What did you learn about yourself through this project?

This project was very telling of my design process. I struggled a lot in the beginning of the project in trying to think of ideas that were innovative and fulfilled the project requirements. Since Stein's writings are so abstract and convoluted, thinking of ideas with conceptual standing was difficult. On top of that, we had to think of the temporal elements of motion. While trying to combine all these components, ideas were hard to come by. In general, I often have designer's block in the beginning of each project, simply because I feel as though there are always better ideas and because I get overly ambitious. In the end, this always leaves me compromising my craft and makes me rush to complete the end product. I need to allot time for re-editing and finessing details. On a more academic level, I learned about the nuances of temporal elements, where one second can make a huge difference. The way something exits the screen or the way the movement matches with the sound all lend itself to the overall reception of the video. Similar to how a storyteller uses timing, the intonation of their voice, and variations in dramatic structure (rising action, climax, falling action) our videos are stories in that it depicts our own interpretations. 
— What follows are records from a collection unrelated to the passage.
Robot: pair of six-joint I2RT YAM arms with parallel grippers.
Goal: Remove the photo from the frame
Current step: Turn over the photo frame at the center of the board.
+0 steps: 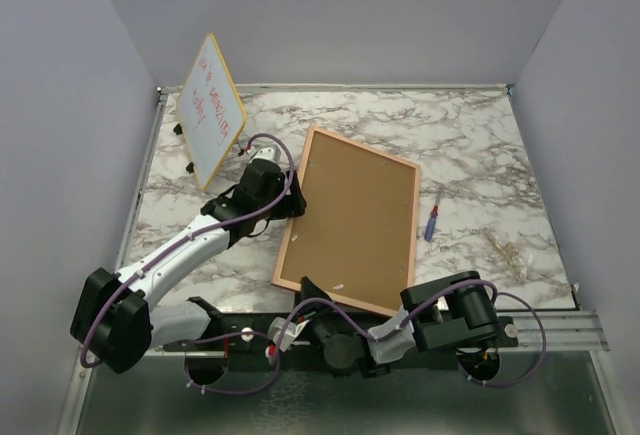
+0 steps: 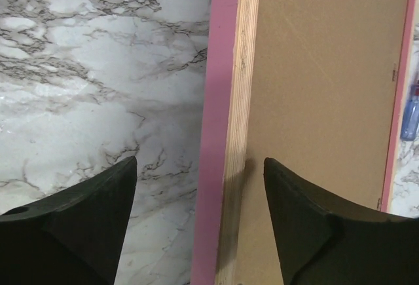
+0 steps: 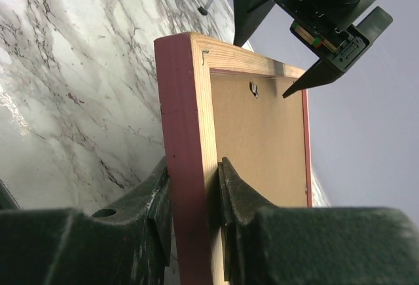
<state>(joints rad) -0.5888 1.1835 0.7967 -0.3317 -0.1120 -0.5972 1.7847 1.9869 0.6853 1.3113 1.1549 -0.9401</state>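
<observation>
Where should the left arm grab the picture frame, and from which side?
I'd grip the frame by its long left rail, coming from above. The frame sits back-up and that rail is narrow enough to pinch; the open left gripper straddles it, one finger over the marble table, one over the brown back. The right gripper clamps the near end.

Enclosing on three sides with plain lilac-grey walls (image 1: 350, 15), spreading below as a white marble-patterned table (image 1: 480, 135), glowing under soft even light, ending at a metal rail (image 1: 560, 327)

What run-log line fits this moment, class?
frame: back up | right end effector: shut on frame edge | left end effector: open, straddling frame edge | photo: hidden
</observation>
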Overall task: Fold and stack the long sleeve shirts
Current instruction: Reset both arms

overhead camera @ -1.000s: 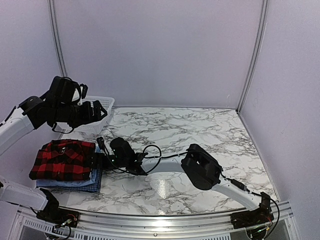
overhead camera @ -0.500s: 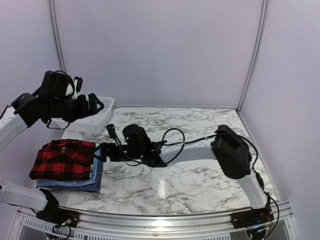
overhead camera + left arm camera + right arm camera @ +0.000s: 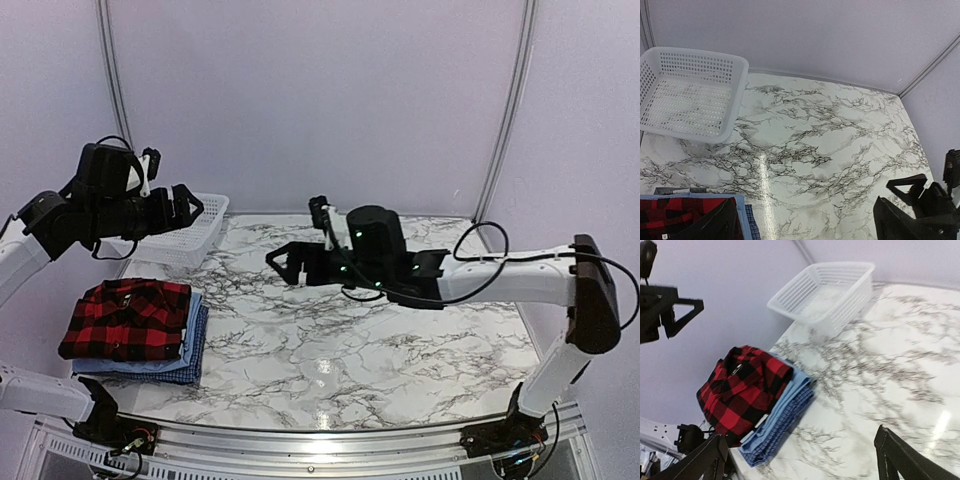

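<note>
The white mesh basket [image 3: 196,232] sits at the far left corner of the counter [image 3: 400,340], and from the left wrist view its perforated floor and walls are in plain sight. Nearer to me on the same side, well apart from the basket, the shirts lie in one folded stack. The red-and-black plaid shirt [image 3: 128,318] is on top, the light blue shirt [image 3: 193,330] is under it, and the blue checked shirt [image 3: 192,372] is at the bottom. The two lower shirts show only as bands along the stack's right and near edges. The stack looks a little wider across the counter than it is deep. In the right wrist view the plaid shirt's collar seems to lie at the far end, toward the basket. The left gripper [image 3: 190,208] hangs in the air up by the basket, well above the stack, its jaws spread wide and holding nothing. The right gripper [image 3: 285,263] hovers over the middle of the counter, pointing left toward the stack but well clear of it. Its jaws are likewise parted and hold nothing.
</note>
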`<state>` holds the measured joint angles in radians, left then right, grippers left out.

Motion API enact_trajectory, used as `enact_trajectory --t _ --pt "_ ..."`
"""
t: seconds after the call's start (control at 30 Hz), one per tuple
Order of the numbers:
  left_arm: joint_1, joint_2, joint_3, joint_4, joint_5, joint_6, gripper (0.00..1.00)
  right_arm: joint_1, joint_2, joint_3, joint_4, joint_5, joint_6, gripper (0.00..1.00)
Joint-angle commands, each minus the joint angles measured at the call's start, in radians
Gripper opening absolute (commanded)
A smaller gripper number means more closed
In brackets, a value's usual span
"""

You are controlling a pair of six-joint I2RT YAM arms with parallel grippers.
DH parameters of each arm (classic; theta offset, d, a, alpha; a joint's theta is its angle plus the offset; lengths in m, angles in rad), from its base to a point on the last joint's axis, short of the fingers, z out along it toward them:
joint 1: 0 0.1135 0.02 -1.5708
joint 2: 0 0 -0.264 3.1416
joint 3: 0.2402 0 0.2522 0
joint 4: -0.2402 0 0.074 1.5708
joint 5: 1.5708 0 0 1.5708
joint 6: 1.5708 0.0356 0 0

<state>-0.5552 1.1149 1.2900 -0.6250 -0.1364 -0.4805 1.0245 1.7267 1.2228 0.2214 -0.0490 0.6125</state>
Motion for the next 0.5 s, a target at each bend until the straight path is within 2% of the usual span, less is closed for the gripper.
enact_trajectory --t 0.0,0.3,0.47 --pt "0.005 -0.033 -0.084 0.126 -0.022 0.045 0.99 -0.080 -0.210 -0.086 -0.112 0.162 -0.107 0.99" --pt "0.003 -0.006 -0.161 0.247 -0.066 0.056 0.99 -0.275 -0.563 -0.229 -0.290 0.238 -0.233 0.99" --pt "0.003 0.005 -0.195 0.298 -0.103 0.058 0.99 -0.368 -0.672 -0.247 -0.373 0.288 -0.323 0.98"
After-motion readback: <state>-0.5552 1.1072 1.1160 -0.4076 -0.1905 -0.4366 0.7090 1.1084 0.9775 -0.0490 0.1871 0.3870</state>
Does it apply to future work?

For future work, I plan to be more vigilant in idea generation in the beginning of each project. With more iterations, I can come closer to a better idea each time. Also, in order to avoid technological issues, I need to finish things earlier to finesse my craft. I also want to think more deeply about how to tell a "story,"whether it be through verbal communication, motion graphics, or interactive mediums, and what aspects go into telling a story.